=== Section Start ===

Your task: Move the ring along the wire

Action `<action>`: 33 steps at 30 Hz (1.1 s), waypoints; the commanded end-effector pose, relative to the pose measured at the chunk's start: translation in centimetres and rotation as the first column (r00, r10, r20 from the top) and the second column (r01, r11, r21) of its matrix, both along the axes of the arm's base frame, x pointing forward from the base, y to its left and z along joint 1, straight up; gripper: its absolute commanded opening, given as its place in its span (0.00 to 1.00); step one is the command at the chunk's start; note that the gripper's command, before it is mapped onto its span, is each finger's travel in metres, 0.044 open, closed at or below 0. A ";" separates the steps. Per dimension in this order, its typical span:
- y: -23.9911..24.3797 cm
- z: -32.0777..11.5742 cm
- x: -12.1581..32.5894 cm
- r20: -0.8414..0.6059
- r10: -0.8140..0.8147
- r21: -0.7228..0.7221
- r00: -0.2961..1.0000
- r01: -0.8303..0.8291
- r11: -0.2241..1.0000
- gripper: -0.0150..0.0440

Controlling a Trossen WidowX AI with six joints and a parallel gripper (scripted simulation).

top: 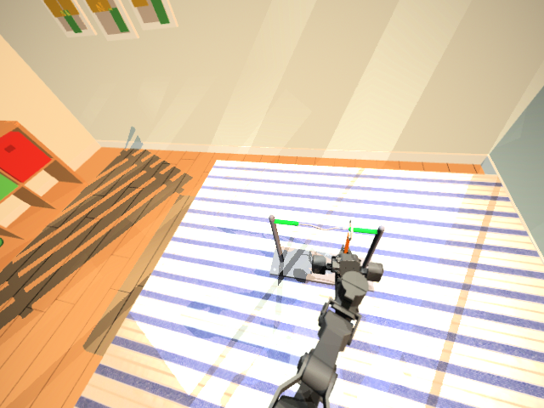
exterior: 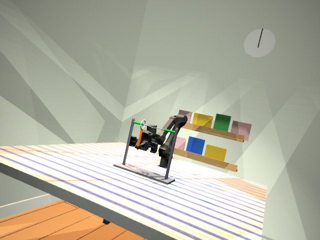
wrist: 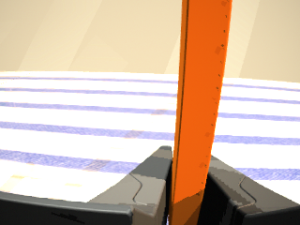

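Observation:
The pale ring [top: 350,223] [exterior: 140,125] is around the wire at the inner end of one green part [top: 366,230] [exterior: 137,122], close to the grey wire [top: 320,228] [exterior: 155,127]. Contact there is too small to tell. My gripper [top: 346,253] [wrist: 178,156] is shut on the orange handle [top: 347,245] [exterior: 140,136] [wrist: 202,94], which hangs below the ring, nearly upright. The post [top: 372,248] [exterior: 128,144] beside that green part stands near the gripper. The other green part [top: 286,222] [exterior: 169,130] is at the far post [top: 276,239] [exterior: 171,155].
A flat base plate [top: 277,269] [exterior: 169,181] joins the two posts below the wire. It stands on a blue-striped table top [top: 246,197] [exterior: 85,165]. The arm [top: 333,337] reaches in from the side opposite the exterior view.

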State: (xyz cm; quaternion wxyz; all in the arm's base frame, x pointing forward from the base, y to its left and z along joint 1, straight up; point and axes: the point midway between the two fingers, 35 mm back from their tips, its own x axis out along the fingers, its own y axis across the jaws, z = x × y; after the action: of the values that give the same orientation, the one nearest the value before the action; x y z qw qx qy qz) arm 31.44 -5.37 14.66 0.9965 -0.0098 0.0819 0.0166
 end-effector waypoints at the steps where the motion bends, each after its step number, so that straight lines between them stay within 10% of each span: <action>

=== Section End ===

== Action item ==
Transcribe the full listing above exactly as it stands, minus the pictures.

== Task result ==
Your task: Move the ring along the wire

Action `<action>`: 33 steps at 30 Hz (1.1 s), waypoints; the commanded end-effector pose, relative to the pose measured at the chunk's start: translation in centimetres and rotation as the first column (r00, r10, r20 from the top) and the second column (r01, r11, r21) of its matrix, both along the axes of the arm's base frame, x pointing forward from the base, y to its left and z along joint 1, straight up; gripper: its absolute commanded opening, given as its place in its span (0.00 to 1.00); step one is the command at the chunk's start; note that the gripper's command, before it is mapped onto its span, is each finger's travel in metres, 0.044 open, closed at or below 0. A ";" separates the steps. Per dimension in this order, its typical span:
- y: -23.9911..24.3797 cm
- z: -32.0777..11.5742 cm
- x: -12.1581..32.5894 cm
- r20: -0.8414..0.6059
- r10: -0.8140..0.8147
- r21: -0.7228..0.7221
- r00: -0.2961..1.0000
- r01: -0.8303..0.8291
- r11: -0.2241..1.0000
- gripper: -0.0150..0.0440

Controlling a Trossen WidowX AI with six joints and a parallel gripper (scripted simulation).

top: 
exterior: 
wrist: 

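Observation:
The pale ring [top: 350,223] [exterior: 140,125] is around the wire at the inner end of one green part [top: 366,230] [exterior: 137,122], close to the grey wire [top: 320,228] [exterior: 155,127]. Contact there is too small to tell. My gripper [top: 346,253] [wrist: 178,156] is shut on the orange handle [top: 347,245] [exterior: 140,136] [wrist: 202,94], which hangs below the ring, nearly upright. The post [top: 372,248] [exterior: 128,144] beside that green part stands near the gripper. The other green part [top: 286,222] [exterior: 169,130] is at the far post [top: 276,239] [exterior: 171,155].
A flat base plate [top: 277,269] [exterior: 169,181] joins the two posts below the wire. It stands on a blue-striped table top [top: 246,197] [exterior: 85,165]. The arm [top: 333,337] reaches in from the side opposite the exterior view.
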
State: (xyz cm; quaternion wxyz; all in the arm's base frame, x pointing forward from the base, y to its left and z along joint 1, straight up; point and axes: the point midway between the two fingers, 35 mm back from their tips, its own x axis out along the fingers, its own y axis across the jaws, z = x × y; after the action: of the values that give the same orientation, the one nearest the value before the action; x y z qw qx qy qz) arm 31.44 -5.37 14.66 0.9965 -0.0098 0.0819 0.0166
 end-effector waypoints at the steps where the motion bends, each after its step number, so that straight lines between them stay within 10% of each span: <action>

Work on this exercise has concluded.